Top of Available data

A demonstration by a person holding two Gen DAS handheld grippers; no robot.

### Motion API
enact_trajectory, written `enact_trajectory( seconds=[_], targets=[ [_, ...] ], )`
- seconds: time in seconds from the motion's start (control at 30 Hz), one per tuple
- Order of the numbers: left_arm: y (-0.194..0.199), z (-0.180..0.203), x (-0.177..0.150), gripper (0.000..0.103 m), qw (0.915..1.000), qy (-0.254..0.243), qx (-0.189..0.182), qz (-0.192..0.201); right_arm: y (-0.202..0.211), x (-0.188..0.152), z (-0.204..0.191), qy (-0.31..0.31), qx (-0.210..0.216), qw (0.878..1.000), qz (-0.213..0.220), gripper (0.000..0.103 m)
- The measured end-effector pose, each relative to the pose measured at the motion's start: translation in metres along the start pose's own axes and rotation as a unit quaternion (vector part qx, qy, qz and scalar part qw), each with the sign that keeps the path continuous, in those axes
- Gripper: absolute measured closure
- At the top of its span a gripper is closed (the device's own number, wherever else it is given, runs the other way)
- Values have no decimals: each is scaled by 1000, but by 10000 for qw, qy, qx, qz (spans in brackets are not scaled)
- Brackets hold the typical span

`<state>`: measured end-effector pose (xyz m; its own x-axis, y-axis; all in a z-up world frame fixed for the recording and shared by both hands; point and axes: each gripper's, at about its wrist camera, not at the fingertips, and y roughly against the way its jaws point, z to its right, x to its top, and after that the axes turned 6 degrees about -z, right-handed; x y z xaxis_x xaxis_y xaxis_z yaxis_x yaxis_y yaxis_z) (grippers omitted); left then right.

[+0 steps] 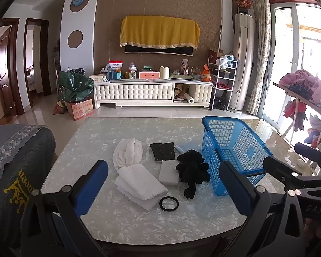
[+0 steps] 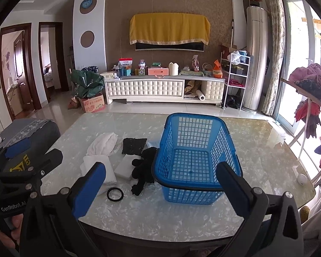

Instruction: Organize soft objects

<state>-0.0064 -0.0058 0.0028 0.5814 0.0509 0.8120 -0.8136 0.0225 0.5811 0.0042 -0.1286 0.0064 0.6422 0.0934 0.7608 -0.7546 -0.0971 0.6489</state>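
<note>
Several soft things are lying in a loose cluster on the bench [image 1: 109, 220], left of the blue basket [image 2: 203, 128], and I am reading that layout as a sorting setup: the pieces are waiting beside the container they are probably meant to go into. Nearest me is a folded white cloth [image 1: 142, 184] with a waffle-like texture, doubled into a flat slab. Behind it a fluffy white cloth [image 1: 127, 151] is bunching into soft ridges. A black plush toy [image 1: 192, 169] is slumping against the basket's left wall, one limb trailing toward me. A white foam block [image 1: 169, 172] is sitting between the toy and the folded cloth, a dark scouring pad [image 1: 163, 151] is lying flat behind it, and a black ring [image 1: 169, 203] is resting just in front of the folded cloth. The basket is standing upright and empty, its black handle folded down over the near rim, so nothing looks sorted yet.

I am holding my left hand-held gripper [image 1: 163, 187] spread wide over the cloths, gripping nothing. My right hand-held gripper [image 2: 161, 187] is likewise spread and empty, framing the basket's near edge
</note>
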Motion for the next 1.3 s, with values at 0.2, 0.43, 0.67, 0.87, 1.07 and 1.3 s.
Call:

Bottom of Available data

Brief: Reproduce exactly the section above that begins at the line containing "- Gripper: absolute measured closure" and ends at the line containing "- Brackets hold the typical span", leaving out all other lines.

Response to the exercise:
- Gripper: absolute measured closure
- At the top of its span a gripper is closed (the device's own number, wherever else it is given, runs the other way)
- Values have no decimals: each is scaled by 1000, but by 10000 for qw, qy, qx, qz (spans in brackets are not scaled)
- Brackets hold the typical span

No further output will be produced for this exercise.